El sacrificado

El pueblo no hablaba de sus secretos, los mantenía cerrados en la memoria, enterrados muy adentro. Pero ellos querían emerger, querían decirse aunque se empeñaran en callarlos con tierra. El tiempo glorioso de paz y prosperidad se había terminado, volvieron al hambre, a la guerra, al deshonor. El oscuro camino que habían decidido emprender para poder estar por sobre los otros, para poder ser habitantes de tierras fértiles, de agua abundante y pura los llevó confabularse y concretar el pacto.
Ellos sabían que a partir de ese momento, los frutos que dieran los árboles serían de sangre. Pero cuando el agua dejó de enfermarlos, cuando los frutos dejaron de ser de veneno y tenían sabor, sintieron que aquello había valido la pena.

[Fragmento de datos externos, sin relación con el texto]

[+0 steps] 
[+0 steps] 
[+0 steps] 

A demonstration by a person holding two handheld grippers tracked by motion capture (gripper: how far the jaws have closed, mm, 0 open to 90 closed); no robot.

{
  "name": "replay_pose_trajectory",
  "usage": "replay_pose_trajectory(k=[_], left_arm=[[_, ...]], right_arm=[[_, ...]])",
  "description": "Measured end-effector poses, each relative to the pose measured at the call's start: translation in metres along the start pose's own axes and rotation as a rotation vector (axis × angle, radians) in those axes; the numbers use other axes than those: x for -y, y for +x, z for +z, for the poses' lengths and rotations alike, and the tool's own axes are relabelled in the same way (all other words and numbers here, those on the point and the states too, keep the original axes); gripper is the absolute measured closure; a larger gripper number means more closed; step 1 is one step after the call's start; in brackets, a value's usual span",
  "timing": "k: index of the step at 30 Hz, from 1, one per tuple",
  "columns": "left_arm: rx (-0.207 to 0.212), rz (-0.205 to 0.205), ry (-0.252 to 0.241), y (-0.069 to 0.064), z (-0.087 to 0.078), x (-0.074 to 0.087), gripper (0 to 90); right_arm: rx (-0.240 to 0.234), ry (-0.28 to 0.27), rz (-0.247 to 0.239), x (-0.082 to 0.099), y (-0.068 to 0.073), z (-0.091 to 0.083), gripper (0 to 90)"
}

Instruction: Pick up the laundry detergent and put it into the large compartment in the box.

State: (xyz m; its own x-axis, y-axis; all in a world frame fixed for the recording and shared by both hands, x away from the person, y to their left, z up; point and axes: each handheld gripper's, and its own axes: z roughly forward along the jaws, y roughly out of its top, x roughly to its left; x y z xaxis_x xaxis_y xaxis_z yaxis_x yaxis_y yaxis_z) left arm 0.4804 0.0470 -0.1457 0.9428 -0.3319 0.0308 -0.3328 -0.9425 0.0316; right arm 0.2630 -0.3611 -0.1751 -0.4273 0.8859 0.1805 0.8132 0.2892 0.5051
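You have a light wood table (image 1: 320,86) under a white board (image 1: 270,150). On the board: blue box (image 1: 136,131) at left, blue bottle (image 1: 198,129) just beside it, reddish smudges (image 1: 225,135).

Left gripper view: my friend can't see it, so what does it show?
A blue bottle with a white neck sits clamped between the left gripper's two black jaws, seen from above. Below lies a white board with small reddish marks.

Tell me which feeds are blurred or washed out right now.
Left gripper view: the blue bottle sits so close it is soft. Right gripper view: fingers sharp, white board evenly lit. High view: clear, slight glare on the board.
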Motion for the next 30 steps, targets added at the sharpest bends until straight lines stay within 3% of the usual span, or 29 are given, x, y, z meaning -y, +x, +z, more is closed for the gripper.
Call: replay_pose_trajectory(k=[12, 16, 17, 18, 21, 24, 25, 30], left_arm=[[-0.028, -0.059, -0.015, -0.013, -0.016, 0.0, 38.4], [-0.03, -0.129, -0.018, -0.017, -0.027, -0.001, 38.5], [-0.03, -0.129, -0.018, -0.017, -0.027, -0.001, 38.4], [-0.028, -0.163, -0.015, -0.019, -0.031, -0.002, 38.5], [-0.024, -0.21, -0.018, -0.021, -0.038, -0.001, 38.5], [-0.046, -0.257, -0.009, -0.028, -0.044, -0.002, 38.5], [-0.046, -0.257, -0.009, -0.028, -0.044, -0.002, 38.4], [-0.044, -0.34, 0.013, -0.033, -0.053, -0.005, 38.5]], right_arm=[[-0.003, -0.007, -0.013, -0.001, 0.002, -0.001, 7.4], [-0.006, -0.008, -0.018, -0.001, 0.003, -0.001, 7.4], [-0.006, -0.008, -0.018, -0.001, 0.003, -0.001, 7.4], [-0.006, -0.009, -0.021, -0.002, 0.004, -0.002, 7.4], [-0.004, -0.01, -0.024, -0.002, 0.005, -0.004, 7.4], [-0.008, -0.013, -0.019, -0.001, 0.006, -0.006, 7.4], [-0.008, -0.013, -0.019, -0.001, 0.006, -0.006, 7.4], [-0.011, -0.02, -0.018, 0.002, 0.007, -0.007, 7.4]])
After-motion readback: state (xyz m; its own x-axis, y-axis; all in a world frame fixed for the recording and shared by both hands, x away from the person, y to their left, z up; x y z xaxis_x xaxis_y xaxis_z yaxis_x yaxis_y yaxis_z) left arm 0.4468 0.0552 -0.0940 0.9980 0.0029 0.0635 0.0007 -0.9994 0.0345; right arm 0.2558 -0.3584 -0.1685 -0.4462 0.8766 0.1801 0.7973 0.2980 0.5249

Ninguno hizo preguntas, pero en el fondo todos sabían lo que había pasado con aquel niño que fue llevado a las colinas.
Fueron años de vivir así, cómplices en el silencio y en el olvido.
Ahora volvían al principio, la tierra se secaba, el agua se oscurecía, los niños morían.
El sacrificado había vuelto, estaba de pie en la entrada del pueblo, había regresado a recuperar lo que era suyo.
El pequeño que debió ser entregado completamente a cambio de un territorio próspero, había sobrevivido y ahora volvía al pueblo como una tormenta para completarse.
Los animales que custodiaban los alrededores del pueblo habían sido parte del acuerdo, eran una frontera peligrosa que devoraba a los intrusos y protegía a los de adentro, pero ahora iban cayendo uno por uno y por cada muerte algún miembro le era restituido y por cada miembro que era restituido el pueblo se hundía en su propia inmundicia.
El sacrificado había vivido gracias a su madre, que interrumpió el ritual y se ofreció a sí misma para poder salvarlo, pero no llegó a tiempo.
El pequeño era un montón carne silenciosa que se movía, apenas tenía la forma, la sugerencia de un ser humano, pero logró sobrevivir.
Fue criado por un montaraz que lo sacó del altar de piedra y se lo llevó hasta su refugio en las montañas.
El montaraz sabía que estaba en un lugar sagrado, que el niño estaba ahí para un intercambio siniestro que no había podido concretarse.
Nadie más que él sabía del niño, así que lo protegió y le dió piernas y brazos de madera para para que pudiera moverse y lo adiestró para que pudiera defenderse, si los del pueblo se daban cuenta de quién era lo buscarían para completar el trabajo interrumpido.
El sacrificado recuperó la voz, los oídos, las piernas, un brazo pero la restitución de su cuerpo implicaba la muerte de todo un poblado y la sangre derramada no era una garantía para recuperarlo todo.
El pueblo no hablaba de sus secretos, pero cuando su secreto volvió para hacer justicia o cobrar venganza lo único que sintieron fue alivio. Ya no había nada que temer, nada de qué preocuparse porque todo iba a terminarse pronto. No más pesadillas, ni murmullos, no más secretos de tierra.
El sacrificado no había sido el único, había habido otros que no pudieron volver, pero solo él había corrido con la suerte de tener alguien que lo amaba.